PS: And just as I post this, I remember my first term at university and my tutor, the lamented Chris Brooks explaining Blake’s concept of innocence and experience by reading the last couple of pages of The House at Pooh Corner.

Friday, February 13, 2026

About Sheffield

The algorithms have directed me to a rather enticing box set of music created in Sheffield between the late 70s and late 80s. The track listing includes material from most of the major acts I remember from that time and place (The Human League, Heaven 17/BEF, ABC, Pulp – but no Def Leppard) as well as a few bands (Chakk, Clock DVA, Danse Society) that I probably wouldn’t be able to pick out in an identity parade but the names of which I vaguely recall from the NME or night-time Radio 1.
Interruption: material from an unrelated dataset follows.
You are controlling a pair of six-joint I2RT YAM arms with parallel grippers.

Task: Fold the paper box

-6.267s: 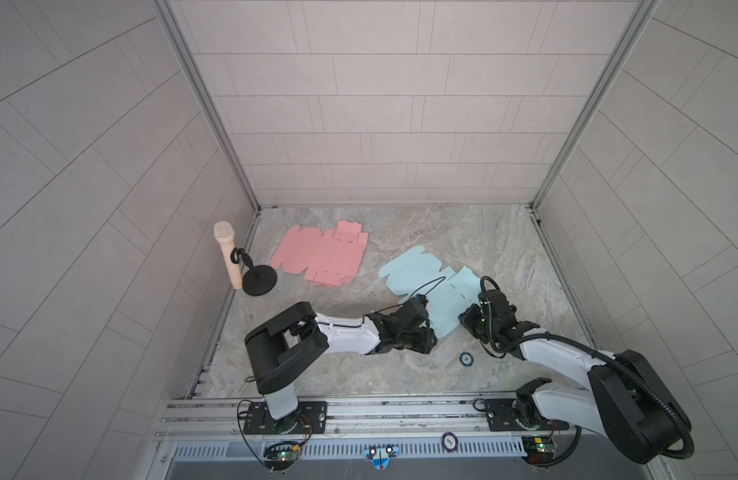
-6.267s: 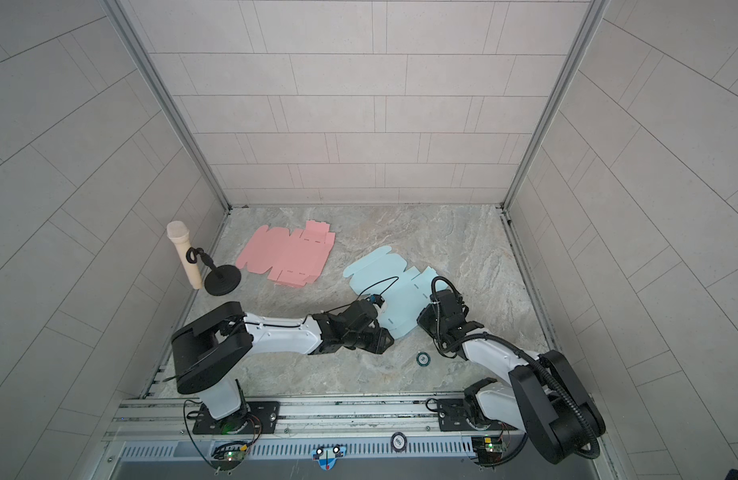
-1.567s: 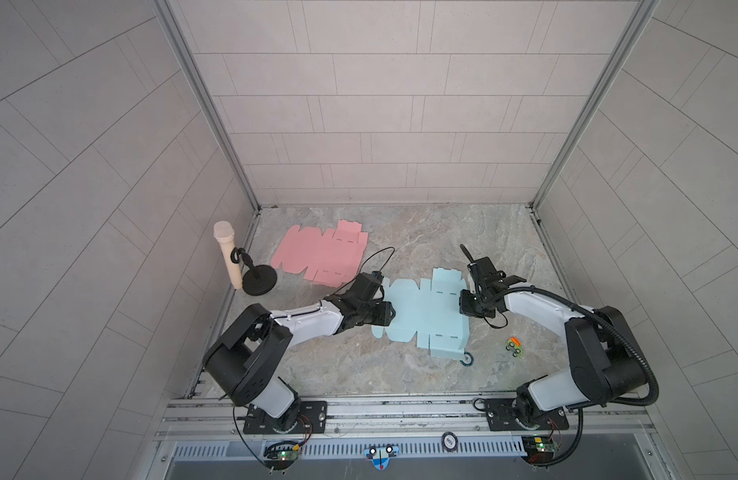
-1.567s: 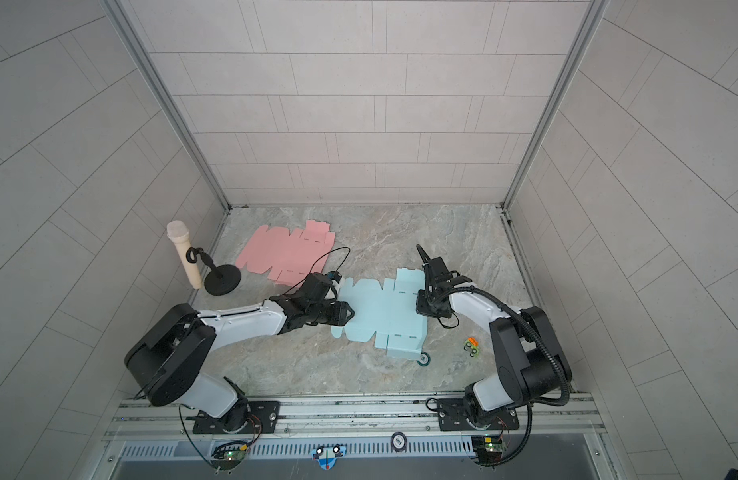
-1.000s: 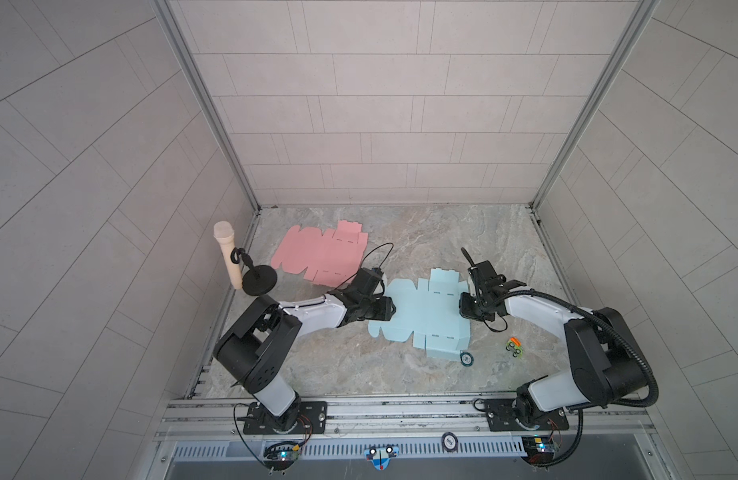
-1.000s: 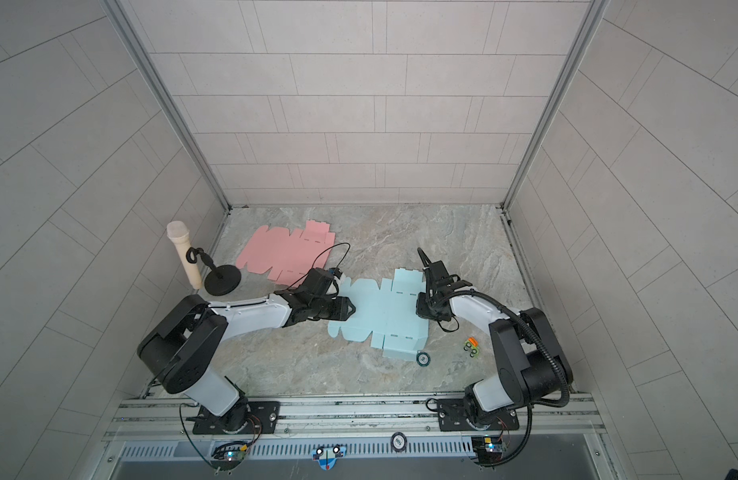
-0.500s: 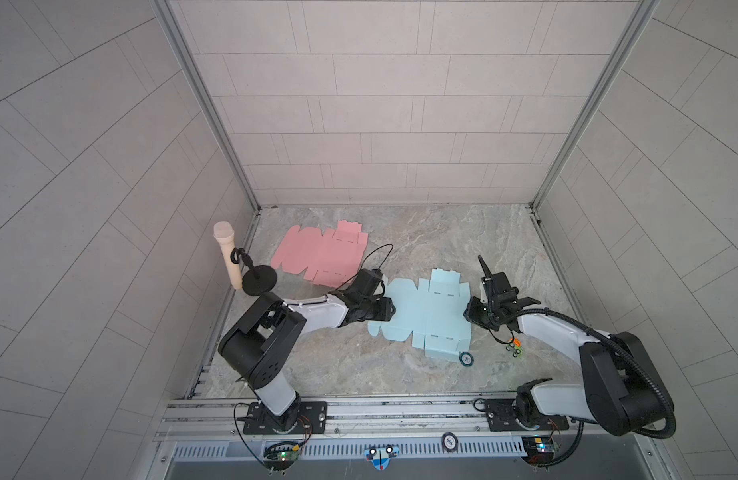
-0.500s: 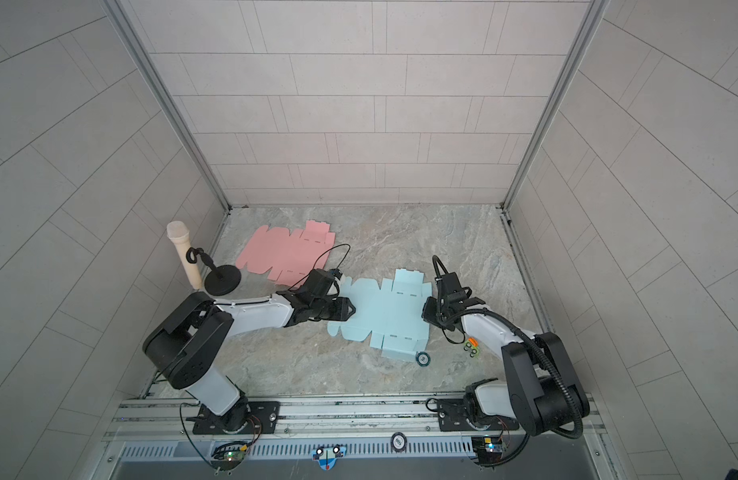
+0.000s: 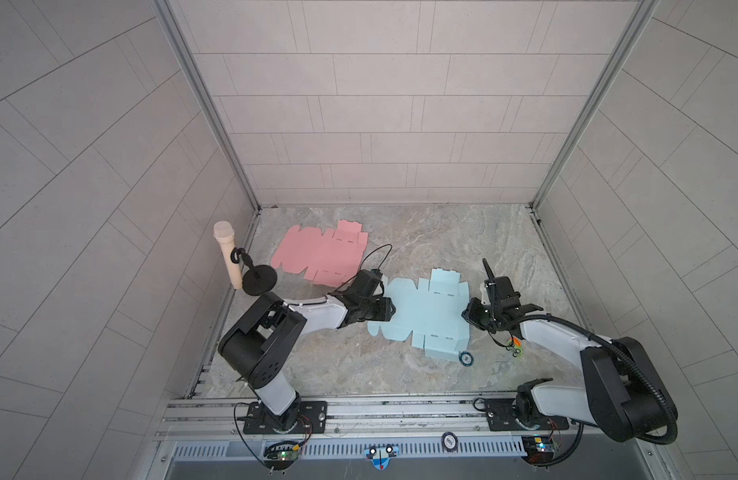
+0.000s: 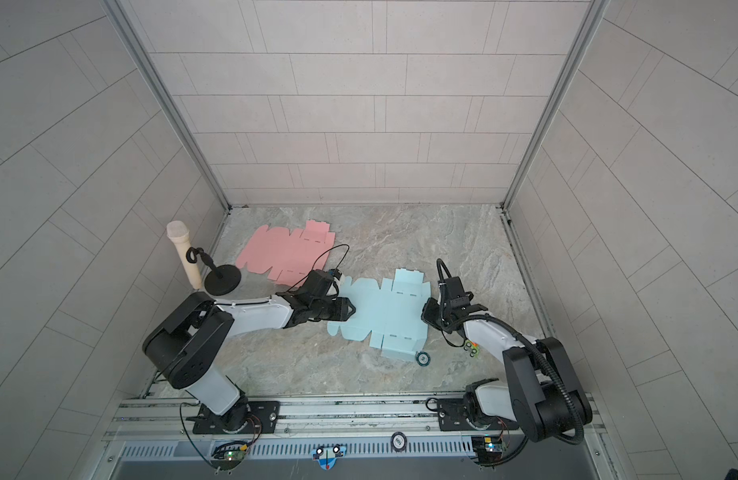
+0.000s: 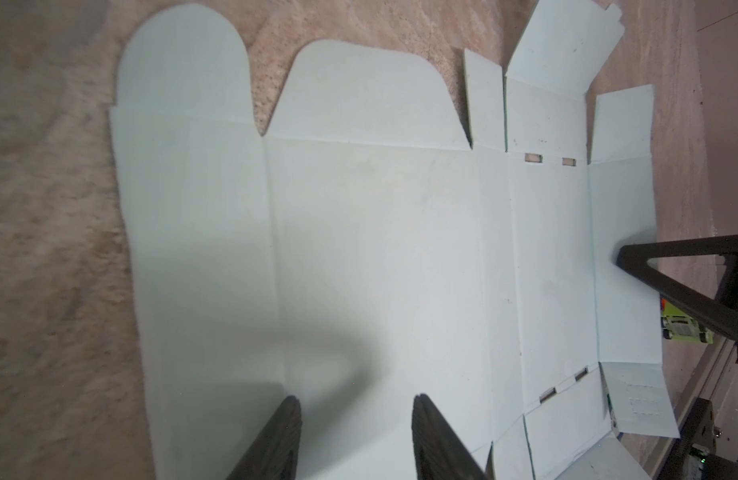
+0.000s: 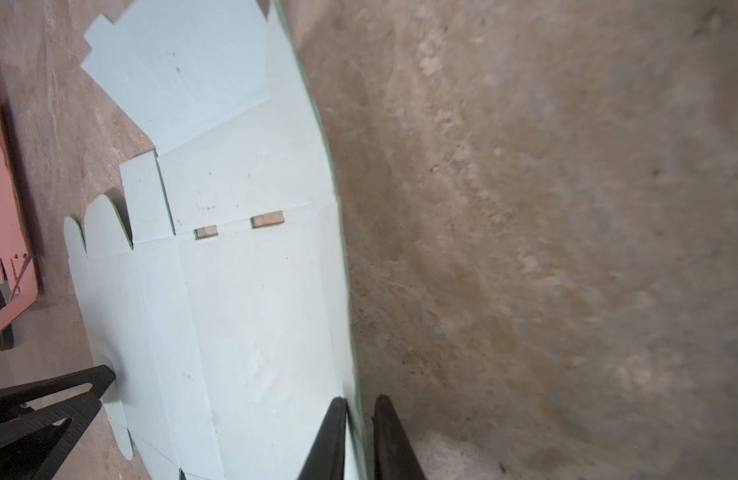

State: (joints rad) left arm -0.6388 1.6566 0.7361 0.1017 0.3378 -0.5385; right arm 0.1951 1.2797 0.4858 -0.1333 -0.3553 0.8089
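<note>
The paper box (image 9: 421, 311) (image 10: 380, 316) is a light blue flat cut-out lying on the stone floor, mid-right in both top views. My left gripper (image 9: 390, 309) (image 11: 355, 398) is open, its two fingertips resting over the sheet's left panel. My right gripper (image 9: 471, 316) (image 12: 360, 401) is shut on the sheet's right edge flap, which rises slightly between the fingers. The left wrist view shows the whole sheet (image 11: 400, 249) with the right gripper (image 11: 633, 257) at its far edge.
A pink flat cut-out (image 9: 323, 257) (image 10: 290, 253) lies behind the left arm. A microphone (image 9: 228, 259) on a black round stand (image 9: 259, 280) is at the left wall. A small ring (image 9: 465, 357) and a green-orange piece (image 9: 513, 345) lie near the sheet's front right corner.
The right gripper has slid along the sheet's right side toward the front and closed on its edge flap. The left gripper and the sheet have barely moved in the last second.
</note>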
And there’s more. Much, much more. Names, glorious names, so glorious that I rather suspect the compilers have invented a few, just to keep us on our toes. So, here’s a conundrum. Below is a list containing the names of nine Sheffield bands from the period and one that I’ve invented. Your task is to spot the fake and there’s an imaginary bottle of Henderson’s relish for the first person to guess right.

Hobbies of Today
Repulsive Alien
The Naughtiest Girl Was A Monitor
Fish And Breadcake
Quite Unnerving
Defective Turtles
Acrobats Of Desire
Bongo Camisole Time
Peter Hope And The Jonathan S. Podmore Method
The Wacky Gardeners

Best of Yorkshire luck. And here’s one of the real bands, a few days ago.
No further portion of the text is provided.